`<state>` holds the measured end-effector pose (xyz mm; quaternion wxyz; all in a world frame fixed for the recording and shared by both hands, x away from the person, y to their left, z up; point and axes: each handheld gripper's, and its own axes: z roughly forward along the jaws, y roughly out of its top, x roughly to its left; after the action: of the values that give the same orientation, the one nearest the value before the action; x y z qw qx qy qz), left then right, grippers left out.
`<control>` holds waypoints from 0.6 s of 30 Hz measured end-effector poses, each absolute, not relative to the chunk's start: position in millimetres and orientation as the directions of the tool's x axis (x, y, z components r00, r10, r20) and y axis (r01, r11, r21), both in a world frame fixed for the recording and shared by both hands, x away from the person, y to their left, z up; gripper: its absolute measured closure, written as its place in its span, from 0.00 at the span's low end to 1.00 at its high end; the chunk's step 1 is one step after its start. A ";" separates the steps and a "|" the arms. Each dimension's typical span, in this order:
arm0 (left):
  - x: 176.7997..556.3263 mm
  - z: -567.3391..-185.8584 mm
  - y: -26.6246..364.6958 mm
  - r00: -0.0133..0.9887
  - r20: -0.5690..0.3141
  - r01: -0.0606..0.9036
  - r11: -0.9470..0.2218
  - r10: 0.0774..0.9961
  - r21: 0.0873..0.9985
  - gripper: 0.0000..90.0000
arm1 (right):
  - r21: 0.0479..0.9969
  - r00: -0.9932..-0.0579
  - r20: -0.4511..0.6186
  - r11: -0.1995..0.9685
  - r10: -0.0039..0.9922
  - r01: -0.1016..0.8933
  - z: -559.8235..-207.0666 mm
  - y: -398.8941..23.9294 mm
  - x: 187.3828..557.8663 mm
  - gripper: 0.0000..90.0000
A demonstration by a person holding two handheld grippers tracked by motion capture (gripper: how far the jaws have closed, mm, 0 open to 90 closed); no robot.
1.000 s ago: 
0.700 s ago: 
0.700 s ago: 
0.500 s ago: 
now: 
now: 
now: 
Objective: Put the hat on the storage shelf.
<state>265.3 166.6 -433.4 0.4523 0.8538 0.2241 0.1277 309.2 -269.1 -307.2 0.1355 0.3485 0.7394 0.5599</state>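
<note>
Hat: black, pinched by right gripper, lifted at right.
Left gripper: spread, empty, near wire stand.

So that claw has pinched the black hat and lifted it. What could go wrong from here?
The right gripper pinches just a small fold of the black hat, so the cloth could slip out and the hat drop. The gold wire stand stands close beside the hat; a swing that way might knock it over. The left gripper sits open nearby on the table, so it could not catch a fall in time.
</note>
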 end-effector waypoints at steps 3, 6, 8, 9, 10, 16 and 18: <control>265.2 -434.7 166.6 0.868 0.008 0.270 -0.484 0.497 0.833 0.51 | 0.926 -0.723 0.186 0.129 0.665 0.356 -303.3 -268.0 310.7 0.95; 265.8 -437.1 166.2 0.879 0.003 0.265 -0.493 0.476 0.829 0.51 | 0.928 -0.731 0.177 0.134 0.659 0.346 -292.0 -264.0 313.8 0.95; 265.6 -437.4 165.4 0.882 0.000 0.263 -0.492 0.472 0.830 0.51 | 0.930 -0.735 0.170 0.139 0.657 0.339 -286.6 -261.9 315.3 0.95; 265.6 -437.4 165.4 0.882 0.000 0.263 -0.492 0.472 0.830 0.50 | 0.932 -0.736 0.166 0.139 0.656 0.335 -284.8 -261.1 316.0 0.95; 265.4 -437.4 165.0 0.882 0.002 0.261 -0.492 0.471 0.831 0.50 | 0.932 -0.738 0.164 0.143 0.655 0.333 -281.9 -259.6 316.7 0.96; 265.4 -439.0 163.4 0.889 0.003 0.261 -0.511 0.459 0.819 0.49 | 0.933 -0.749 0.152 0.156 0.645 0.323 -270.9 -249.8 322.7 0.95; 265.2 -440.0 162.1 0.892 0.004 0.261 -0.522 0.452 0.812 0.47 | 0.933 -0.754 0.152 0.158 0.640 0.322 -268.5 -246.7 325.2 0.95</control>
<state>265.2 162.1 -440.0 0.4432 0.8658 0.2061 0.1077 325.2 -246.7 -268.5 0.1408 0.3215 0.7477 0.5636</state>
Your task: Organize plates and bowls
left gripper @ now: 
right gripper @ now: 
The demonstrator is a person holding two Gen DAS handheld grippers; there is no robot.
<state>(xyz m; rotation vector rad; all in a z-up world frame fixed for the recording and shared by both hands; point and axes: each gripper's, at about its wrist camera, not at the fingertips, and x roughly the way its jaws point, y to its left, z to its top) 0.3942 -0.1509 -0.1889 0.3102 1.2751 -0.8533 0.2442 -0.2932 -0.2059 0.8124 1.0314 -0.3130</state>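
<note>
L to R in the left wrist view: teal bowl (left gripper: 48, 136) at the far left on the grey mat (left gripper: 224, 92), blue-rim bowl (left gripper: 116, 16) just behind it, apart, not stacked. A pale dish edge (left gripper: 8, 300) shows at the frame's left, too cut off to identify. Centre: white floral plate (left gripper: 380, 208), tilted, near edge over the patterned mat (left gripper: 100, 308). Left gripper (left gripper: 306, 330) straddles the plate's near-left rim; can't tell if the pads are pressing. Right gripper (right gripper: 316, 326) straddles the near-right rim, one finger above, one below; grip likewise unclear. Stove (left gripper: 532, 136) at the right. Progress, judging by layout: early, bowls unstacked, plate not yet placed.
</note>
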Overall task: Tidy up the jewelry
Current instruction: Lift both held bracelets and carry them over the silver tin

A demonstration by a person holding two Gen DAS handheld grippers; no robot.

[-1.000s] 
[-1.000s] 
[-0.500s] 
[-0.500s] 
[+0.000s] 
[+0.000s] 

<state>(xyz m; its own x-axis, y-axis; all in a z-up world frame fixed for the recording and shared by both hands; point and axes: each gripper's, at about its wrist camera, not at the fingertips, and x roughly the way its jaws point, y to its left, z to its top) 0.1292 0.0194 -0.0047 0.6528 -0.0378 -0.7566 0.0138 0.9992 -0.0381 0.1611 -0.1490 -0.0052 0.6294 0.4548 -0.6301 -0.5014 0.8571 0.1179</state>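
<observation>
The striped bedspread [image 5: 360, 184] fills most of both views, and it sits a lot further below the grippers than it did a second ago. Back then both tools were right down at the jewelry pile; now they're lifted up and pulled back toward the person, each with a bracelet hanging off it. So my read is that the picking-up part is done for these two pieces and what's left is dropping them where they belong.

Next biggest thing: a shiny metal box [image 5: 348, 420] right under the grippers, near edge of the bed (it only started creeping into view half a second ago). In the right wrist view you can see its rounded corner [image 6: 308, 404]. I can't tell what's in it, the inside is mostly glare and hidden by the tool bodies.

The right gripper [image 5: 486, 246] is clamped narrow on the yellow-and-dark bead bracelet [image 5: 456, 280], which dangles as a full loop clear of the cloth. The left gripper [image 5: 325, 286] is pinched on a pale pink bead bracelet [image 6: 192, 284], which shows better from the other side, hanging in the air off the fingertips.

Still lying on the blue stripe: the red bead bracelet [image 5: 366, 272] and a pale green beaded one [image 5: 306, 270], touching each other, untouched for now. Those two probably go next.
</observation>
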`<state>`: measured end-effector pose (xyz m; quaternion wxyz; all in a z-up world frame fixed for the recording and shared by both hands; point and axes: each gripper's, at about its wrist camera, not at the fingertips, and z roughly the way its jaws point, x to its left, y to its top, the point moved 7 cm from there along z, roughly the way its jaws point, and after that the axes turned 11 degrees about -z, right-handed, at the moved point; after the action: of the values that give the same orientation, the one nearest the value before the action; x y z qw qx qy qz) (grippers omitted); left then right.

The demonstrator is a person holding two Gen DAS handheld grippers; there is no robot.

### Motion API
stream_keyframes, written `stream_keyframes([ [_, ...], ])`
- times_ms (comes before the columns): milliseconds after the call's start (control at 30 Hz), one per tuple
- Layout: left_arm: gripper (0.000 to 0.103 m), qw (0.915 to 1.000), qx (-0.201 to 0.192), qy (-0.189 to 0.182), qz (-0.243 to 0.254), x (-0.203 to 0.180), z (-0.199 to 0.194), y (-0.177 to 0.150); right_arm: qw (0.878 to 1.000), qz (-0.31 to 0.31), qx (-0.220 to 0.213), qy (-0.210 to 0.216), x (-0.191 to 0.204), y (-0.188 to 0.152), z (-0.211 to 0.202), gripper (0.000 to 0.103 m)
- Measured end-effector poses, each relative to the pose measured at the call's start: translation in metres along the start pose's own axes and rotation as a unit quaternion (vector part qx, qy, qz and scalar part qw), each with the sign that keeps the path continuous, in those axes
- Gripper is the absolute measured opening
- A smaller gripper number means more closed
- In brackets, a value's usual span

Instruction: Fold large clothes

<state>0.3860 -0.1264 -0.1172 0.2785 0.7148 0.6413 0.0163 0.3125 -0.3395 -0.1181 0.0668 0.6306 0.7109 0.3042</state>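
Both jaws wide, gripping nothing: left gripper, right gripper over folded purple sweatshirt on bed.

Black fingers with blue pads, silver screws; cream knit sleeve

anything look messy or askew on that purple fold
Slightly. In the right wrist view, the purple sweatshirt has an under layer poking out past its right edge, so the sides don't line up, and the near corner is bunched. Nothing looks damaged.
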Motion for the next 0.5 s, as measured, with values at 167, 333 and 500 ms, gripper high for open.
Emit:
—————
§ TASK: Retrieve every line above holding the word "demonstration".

§ FINISHED EXERCISE:
A demonstration by a person holding two handheld grippers tracked by motion capture (gripper: how far the jaws have closed, mm, 0 open to 90 closed); no robot.
A demonstration by a person holding two Gen DAS handheld grippers; no robot.

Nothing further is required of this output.